Personal information
- Born: November 24, 1999 (age 26) Southfield, Michigan, U.S.
- Height: 6 ft 2 in (1.88 m)
- Weight: 219 lb (99 kg)

Career information
- High school: Farmington (MI) Waterford Mott (MI)
- College: Morgan State (2017–2018); Jackson State (2019–2020); Michigan (2021);
- NFL draft: 2022: undrafted

Career history
- Cleveland Browns (2022–2023); Minnesota Vikings (2023)*; Atlanta Falcons (2024)*; Arizona Cardinals (2024)*; Calgary Stampeders (2025);
- * Offseason and/or practice squad member only

Career NFL statistics
- Receptions: 2
- Receiving yards: 25
- Stats at Pro Football Reference

= Daylen Baldwin =

American football player (born 1997)

Daylen Baldwin (born November 24, 1999) is an American professional football wide receiver. He most recently played for the Calgary Stampeders of the Canadian Football League (CFL). He played college football at Morgan State, Jackson State, and Michigan.

==Early life==
Baldwin played high school football at Farmington High School and Waterford Mott High School.

==College career==
Baldwin began his college football career at Morgan State. As a freshman in 2017, he appeared in 11 games and caught 16 passes for 181 receiving yards and one touchdown. As a sophomore, he appeared in 14 games and caught 14 passes for 152 receiving yards and one touchdown.

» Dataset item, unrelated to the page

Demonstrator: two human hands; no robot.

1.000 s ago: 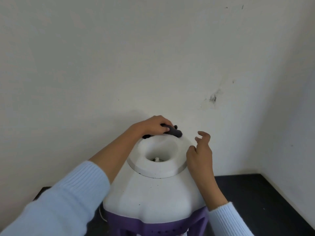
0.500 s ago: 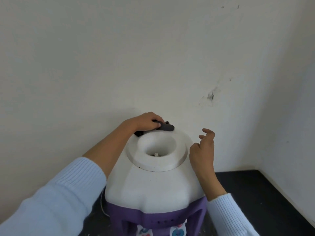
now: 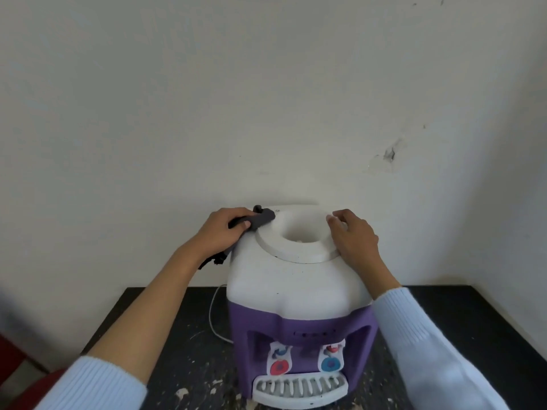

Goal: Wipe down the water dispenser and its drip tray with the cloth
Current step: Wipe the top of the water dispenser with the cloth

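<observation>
The water dispenser [image 3: 296,288] stands in the lower centre of the frame on a dark, speckled bench [image 3: 165,321], its back close to the pale wall [image 3: 266,99]. Its top is white and its lower body is purple. The left hand [image 3: 223,232] is at the upper left edge of the white top. Its grip is curled around a dark cloth [image 3: 262,219], which touches the raised ring [image 3: 296,253] around the top opening. One end of the cloth hangs below the wrist. The right hand [image 3: 353,236] rests on the right side of the ring, its grip loose and holding nothing. The white drip tray [image 3: 299,390] is at the bottom of the frame, under a red tap [image 3: 279,366] and a blue tap [image 3: 330,363]. A white cable [image 3: 213,318] lies on the bench just left of the dispenser.
</observation>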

He transferred to Jackson State in 2019 and redshirted during the 2019 season. He appeared in six games for Jackson State during its spring 2021 season and led the Southwestern Athletic Conference with 27 receptions for 540 yards (90 yards per game) and seven touchdowns.

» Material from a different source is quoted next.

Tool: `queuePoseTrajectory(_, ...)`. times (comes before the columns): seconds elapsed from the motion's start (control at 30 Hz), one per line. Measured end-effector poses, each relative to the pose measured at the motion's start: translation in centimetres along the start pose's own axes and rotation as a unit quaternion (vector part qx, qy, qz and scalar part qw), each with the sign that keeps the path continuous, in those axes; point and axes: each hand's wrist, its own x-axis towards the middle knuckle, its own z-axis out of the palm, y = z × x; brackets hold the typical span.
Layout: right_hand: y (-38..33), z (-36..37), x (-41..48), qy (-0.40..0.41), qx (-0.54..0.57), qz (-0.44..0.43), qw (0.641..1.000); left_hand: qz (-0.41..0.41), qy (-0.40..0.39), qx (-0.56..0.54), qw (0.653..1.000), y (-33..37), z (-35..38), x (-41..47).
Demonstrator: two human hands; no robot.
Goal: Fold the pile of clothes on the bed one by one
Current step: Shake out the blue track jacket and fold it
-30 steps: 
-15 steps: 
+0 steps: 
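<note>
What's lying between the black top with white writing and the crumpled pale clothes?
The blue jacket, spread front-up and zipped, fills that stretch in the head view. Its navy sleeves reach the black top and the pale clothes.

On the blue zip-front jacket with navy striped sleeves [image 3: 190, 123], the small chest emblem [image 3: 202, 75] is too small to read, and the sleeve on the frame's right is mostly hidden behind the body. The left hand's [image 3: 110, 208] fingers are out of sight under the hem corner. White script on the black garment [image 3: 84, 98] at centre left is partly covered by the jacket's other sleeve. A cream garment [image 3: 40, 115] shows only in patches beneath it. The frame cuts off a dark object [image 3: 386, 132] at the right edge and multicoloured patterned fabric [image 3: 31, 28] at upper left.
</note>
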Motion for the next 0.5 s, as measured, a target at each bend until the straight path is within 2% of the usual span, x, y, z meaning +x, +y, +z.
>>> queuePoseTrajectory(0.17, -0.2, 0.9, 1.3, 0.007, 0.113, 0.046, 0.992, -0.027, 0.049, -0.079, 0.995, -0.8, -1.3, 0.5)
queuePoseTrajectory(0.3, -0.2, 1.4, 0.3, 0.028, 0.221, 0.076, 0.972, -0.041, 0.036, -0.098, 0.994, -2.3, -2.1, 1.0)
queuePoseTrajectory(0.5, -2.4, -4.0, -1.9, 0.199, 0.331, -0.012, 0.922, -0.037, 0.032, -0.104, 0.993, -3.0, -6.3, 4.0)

After a strong showing in the spring season, Baldwin was recruited as a graduate transfer by Ohio State, Penn State, and Michigan. He chose Michigan.

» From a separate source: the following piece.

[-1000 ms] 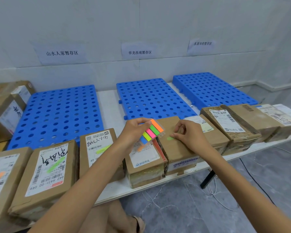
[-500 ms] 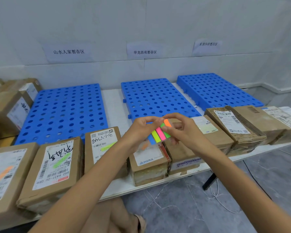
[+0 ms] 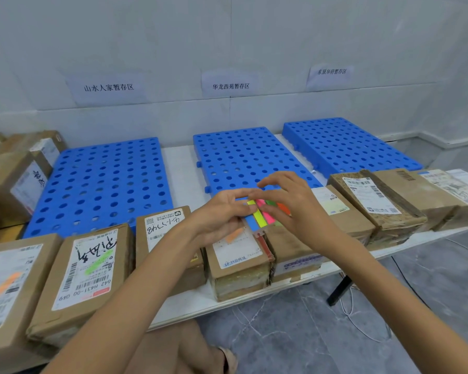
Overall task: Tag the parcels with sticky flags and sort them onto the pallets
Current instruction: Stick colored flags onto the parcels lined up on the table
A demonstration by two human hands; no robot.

In Michigan's season opener against Western Michigan, Baldwin had a 69-yard touchdown reception from J. J. McCarthy. He added a 56-yard touchdown reception against Wisconsin on October 2. On January 5, 2022, Baldwin declared for the 2022 NFL draft.

==Professional career==

Pre-draft measurables
| Height | Weight | Arm length | Hand span | 40-yard dash | 10-yard split | 20-yard split | 20-yard shuttle | Vertical jump | Broad jump | Bench press |
| 6 ft 1+7⁄8 in (1.88 m) | 218 lb (99 kg) | 31+3⁄4 in (0.81 m) | 9+1⁄2 in (0.24 m) | 4.71 s | 1.63 s | 2.68 s | 4.44 s | 34.5 in (0.88 m) | 10 ft 0 in (3.05 m) | 16 reps |
All values from Pro Day

=== Cleveland Browns ===
On August 3, 2022, Baldwin signed with the Cleveland Browns as an undrafted free agent. He was waived by the Browns on August 30, 2022. He was signed to the Browns' practice squad the next day on August 31, 2022. He signed a reserve/future contract on January 9, 2023. He was waived on August 4, 2023.

=== Minnesota Vikings ===
On November 22, 2023, Baldwin signed with the Minnesota Vikings. He was released on December 12. He signed a reserve/future contract on January 16, 2024. He was waived on May 7, 2024.

===Atlanta Falcons===
On May 22, 2024, Baldwin signed with the Atlanta Falcons. He was cut on August 1.

===Arizona Cardinals===
On August 13, 2024, Baldwin signed with the Arizona Cardinals. He was waived on August 26.

===Calgary Stampeders===
Baldwin was signed by the Calgary Stampeders on January 21, 2025. He played in two games where he had six receptions for 110 yards and one touchdown. He finished the season on the practice roster and his contract expired on November 2, 2025.